On the other hand, a company "goes private" when it takes action to reduce the number of its shareholders to less than 300. When a company goes private, it is no longer required to comply with the reporting requirements imposed by federal and state law. The end result of such action on the part of a company is that the stock of the company is no longer publicly-traded.

What Are Some Reasons Why A Company Would Go Private?

Several reasons may exist as to why a company takes action to go private. For instance, company may go private if it merges with another company. Moreover, a company may decide to go private if it is acquired by another individual or entity.

What Procedure Must A Company Follow When It Goes Private?

In accordance with the Securities Exchange Act of 1934, a federal law, a company must make certain disclosures to its shareholders in the event it goes private. In essence, the company must disclose the particulars of its decision to go private.

Furthermore, certain state laws impose additional requirements. Generally speaking, the state laws afford shareholders certain dissenter's rights. The state laws vary from state to state and must be consulted individually for further details.

What Does It Mean For A Shareholder When A Company Goes Private?
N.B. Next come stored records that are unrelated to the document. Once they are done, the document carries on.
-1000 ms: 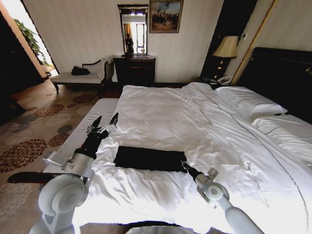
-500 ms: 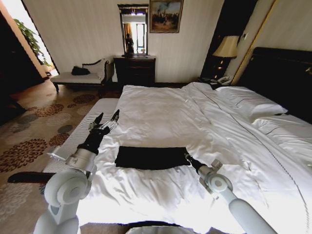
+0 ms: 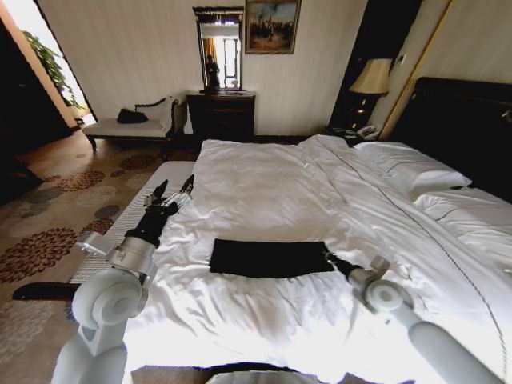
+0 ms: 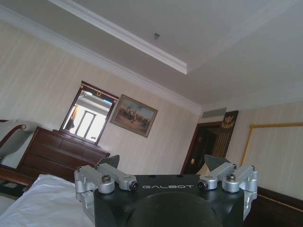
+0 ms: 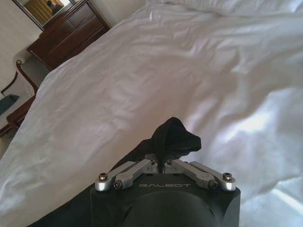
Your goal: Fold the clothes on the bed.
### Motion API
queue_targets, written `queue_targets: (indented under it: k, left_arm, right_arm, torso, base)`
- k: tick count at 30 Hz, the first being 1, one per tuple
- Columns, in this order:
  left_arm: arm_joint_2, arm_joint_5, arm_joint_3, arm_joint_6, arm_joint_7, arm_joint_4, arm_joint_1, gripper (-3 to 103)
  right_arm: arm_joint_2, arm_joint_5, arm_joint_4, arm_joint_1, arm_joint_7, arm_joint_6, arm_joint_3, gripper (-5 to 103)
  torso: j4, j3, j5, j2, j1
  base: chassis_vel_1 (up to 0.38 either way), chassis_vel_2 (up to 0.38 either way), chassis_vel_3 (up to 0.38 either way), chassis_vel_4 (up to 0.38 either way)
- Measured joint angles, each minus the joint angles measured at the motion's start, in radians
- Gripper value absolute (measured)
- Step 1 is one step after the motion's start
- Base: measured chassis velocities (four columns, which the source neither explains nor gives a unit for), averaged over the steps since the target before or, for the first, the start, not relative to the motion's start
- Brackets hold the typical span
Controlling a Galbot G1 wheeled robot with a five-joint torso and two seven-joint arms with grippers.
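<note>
Right hand is clamped on the near right corner of the black T-shirt, folded into a band on the white bed. Left hand is raised beyond its left end, spread and empty. A fold or straightening is judged underway; next, the pinched corner needs laying flat.

Pale striped walls carry a gilt-framed painting above a dark wooden dresser; floral patterned carpet covers the floor.
</note>
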Motion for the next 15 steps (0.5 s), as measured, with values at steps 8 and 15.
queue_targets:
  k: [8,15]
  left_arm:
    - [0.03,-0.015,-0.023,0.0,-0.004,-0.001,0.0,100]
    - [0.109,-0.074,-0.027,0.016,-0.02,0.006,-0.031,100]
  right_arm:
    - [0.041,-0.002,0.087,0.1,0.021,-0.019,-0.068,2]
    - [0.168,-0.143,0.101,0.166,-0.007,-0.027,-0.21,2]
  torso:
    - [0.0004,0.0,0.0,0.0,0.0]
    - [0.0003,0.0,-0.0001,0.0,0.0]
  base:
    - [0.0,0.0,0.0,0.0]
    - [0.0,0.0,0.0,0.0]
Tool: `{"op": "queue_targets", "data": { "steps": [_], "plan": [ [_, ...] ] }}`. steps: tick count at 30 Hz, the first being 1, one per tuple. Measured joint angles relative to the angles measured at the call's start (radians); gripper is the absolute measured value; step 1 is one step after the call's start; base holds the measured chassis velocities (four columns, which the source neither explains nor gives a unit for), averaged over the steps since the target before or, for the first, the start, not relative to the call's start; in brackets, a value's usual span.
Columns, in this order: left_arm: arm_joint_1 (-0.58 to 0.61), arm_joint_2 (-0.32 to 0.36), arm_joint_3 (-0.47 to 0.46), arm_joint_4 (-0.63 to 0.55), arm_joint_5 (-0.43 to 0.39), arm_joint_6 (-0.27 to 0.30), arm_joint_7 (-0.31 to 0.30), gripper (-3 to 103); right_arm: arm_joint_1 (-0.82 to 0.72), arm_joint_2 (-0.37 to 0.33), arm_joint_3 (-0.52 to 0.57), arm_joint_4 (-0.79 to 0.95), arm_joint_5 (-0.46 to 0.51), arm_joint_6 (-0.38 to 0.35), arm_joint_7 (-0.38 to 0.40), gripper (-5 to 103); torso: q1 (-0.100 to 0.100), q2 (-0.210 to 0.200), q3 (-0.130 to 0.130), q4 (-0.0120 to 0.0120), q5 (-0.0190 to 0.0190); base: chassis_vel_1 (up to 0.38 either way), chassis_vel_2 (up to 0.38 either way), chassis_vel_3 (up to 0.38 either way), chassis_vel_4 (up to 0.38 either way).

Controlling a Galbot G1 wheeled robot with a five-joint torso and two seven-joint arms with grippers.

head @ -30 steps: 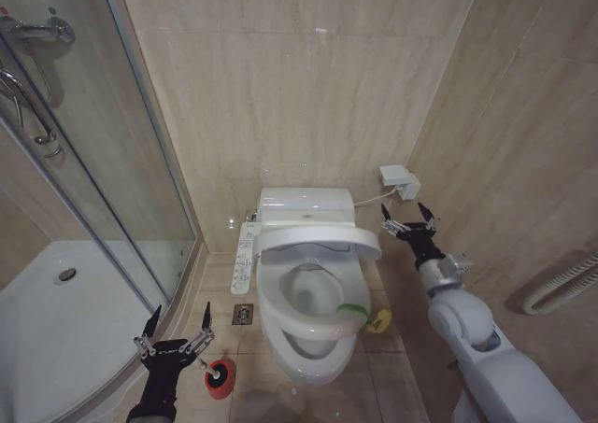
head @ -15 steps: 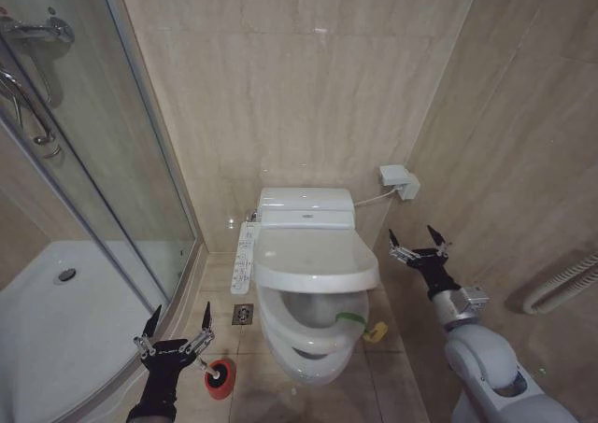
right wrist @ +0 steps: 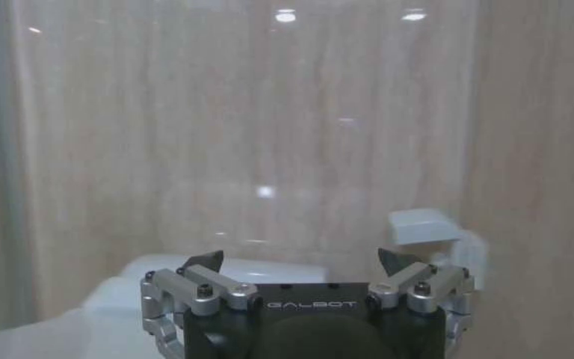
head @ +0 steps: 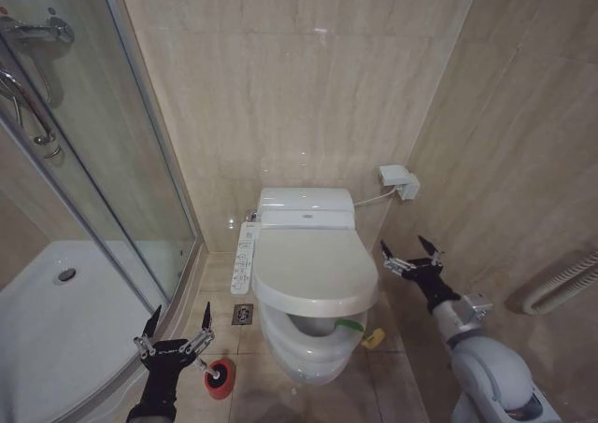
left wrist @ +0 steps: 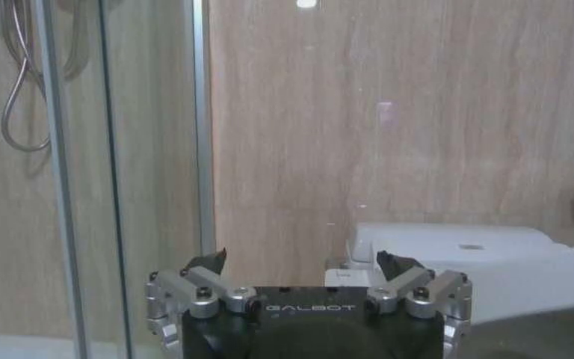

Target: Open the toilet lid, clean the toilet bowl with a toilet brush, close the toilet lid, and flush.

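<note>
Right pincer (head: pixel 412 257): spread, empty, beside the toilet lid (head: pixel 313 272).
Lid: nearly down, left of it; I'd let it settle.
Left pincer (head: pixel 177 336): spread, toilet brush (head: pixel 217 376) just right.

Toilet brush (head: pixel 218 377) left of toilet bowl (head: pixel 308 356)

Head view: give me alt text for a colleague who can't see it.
The toilet lid is nearly down over the toilet bowl, a gap open at the front. The open right gripper hovers beside it, empty. The open left gripper hangs low by the toilet brush in its red holder.
</note>
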Motion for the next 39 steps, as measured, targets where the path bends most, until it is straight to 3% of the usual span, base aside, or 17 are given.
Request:
{"op": "queue_targets", "data": {
  "steps": [10, 15, 21, 39],
  "plan": [
    [0.000, 0.000, 0.000, 0.000, 0.000, 0.000, 0.000, 98, -0.040, 0.146, 0.015, -0.006, -0.078, 0.042, -0.079, 100, 0.000, 0.000, 0.000, 0.0001, 0.0001, 0.000, 0.000, 0.000, 0.000],
    [0.000, 0.000, 0.000, 0.000, 0.000, 0.000, 0.000, 98, -0.045, 0.211, 0.009, -0.011, -0.156, 0.102, -0.046, 100, 0.000, 0.000, 0.000, 0.0001, 0.0001, 0.000, 0.000, 0.000, 0.000],
    [0.000, 0.000, 0.000, 0.000, 0.000, 0.000, 0.000, 98, -0.048, 0.242, 0.007, -0.017, -0.215, 0.118, -0.002, 100, 0.000, 0.000, 0.000, 0.0001, 0.0001, 0.000, 0.000, 0.000, 0.000],
    [0.000, 0.000, 0.000, 0.000, 0.000, 0.000, 0.000, 98, -0.101, 0.266, 0.022, -0.013, -0.240, 0.154, 0.042, 100, 0.000, 0.000, 0.000, 0.0001, 0.0002, 0.000, 0.000, 0.000, 0.000]
  ]
}}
For a shareholder, a company's decision to go private usually means that the shareholder must decide whether to sell his or her stock. It might also mean that the company will offer the shareholder a smaller number of shares of stock in exchange for a larger number of shares of stock. The most important consideration for a shareholder is that, once the process is complete, the company's stock will no longer be traded publicly. Thus, if a shareholder elects to hold onto his or her shares, the shareholder may find it difficult to sell the shares at a later date.